Why more than half of Australian teachers plan to walk away from the job
More than half of Australian teachers plan to walk away from the profession, saying they are undervalued and overworked.
New research from Monash University reveals three in five teachers feel they are underappreciated and the hours they put in outside of the classroom are not recognised.
These feelings of under-appreciation persist, despite surveys of the public revealing 93 percent of people feel teachers are trusted and respected.
Dr Amanda Heffernan, lecturer at Monash University’s Faculty of Education, said reasons for teacher dissatisfaction were surprising.
“The pay wasn’t as much of an issue as we expected,” she told 3AW’s Ross and John.
“What really came through was the work load and the subsequent flow on effects in terms of health and wellbeing.”

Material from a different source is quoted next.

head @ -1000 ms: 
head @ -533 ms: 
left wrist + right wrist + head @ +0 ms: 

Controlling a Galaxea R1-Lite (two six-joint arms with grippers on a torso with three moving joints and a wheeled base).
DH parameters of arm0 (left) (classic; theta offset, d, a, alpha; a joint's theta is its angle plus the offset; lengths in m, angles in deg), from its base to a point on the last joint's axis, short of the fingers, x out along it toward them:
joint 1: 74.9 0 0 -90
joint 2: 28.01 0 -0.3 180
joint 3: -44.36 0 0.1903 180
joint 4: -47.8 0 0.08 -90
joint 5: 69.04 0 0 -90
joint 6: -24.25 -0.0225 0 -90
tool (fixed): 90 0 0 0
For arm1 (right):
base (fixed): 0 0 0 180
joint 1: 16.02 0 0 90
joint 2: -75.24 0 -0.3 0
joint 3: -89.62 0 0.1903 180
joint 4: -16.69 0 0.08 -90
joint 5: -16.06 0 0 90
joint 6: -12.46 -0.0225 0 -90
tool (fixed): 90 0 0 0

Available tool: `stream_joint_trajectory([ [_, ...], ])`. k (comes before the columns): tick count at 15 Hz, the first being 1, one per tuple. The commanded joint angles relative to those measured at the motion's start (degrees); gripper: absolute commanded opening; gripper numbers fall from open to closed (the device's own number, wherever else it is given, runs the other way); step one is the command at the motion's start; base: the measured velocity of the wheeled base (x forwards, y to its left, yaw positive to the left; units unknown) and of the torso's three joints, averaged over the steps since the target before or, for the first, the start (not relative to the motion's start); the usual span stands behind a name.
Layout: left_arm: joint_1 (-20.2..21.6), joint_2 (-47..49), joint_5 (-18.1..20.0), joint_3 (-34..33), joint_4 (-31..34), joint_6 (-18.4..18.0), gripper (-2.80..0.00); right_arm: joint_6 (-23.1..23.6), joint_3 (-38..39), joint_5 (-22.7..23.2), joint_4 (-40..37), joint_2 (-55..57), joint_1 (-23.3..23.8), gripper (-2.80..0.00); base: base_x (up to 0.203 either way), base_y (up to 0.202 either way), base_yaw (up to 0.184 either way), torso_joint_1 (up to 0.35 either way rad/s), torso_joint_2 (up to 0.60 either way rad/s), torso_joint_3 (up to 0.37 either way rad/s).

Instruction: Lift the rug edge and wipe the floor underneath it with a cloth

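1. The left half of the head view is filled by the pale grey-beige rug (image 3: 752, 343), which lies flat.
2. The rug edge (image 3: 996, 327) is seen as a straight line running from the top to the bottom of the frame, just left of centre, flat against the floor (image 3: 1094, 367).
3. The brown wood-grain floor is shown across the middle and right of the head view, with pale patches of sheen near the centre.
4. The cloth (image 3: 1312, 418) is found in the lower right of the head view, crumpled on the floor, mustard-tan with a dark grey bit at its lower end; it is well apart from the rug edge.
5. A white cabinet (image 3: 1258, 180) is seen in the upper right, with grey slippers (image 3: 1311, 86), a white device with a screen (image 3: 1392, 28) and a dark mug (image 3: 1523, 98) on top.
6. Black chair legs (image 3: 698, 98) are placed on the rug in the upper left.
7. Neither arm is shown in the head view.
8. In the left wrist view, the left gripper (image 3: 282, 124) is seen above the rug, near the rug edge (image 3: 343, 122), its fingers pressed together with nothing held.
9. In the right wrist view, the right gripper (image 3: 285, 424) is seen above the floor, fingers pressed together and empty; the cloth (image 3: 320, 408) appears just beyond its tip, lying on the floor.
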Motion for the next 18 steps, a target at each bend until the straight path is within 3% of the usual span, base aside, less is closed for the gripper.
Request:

While teachers get more holidays than those working in most professions, they are clocking up significant hours outside the classroom.
“Australia’s teachers actually work some of the highest hours in the world. They work significantly above the average of teachers around the world,” Dr Heffernan said.
“The holidays might sound really great in theory, but in practice a lot of that work is really spilling out into those break times and personal times.”
Staggeringly, three quarters of teachers said their current workload is not manageable.
Less than two per cent of those surveyed said they “strongly agreed” that they could manage their workload.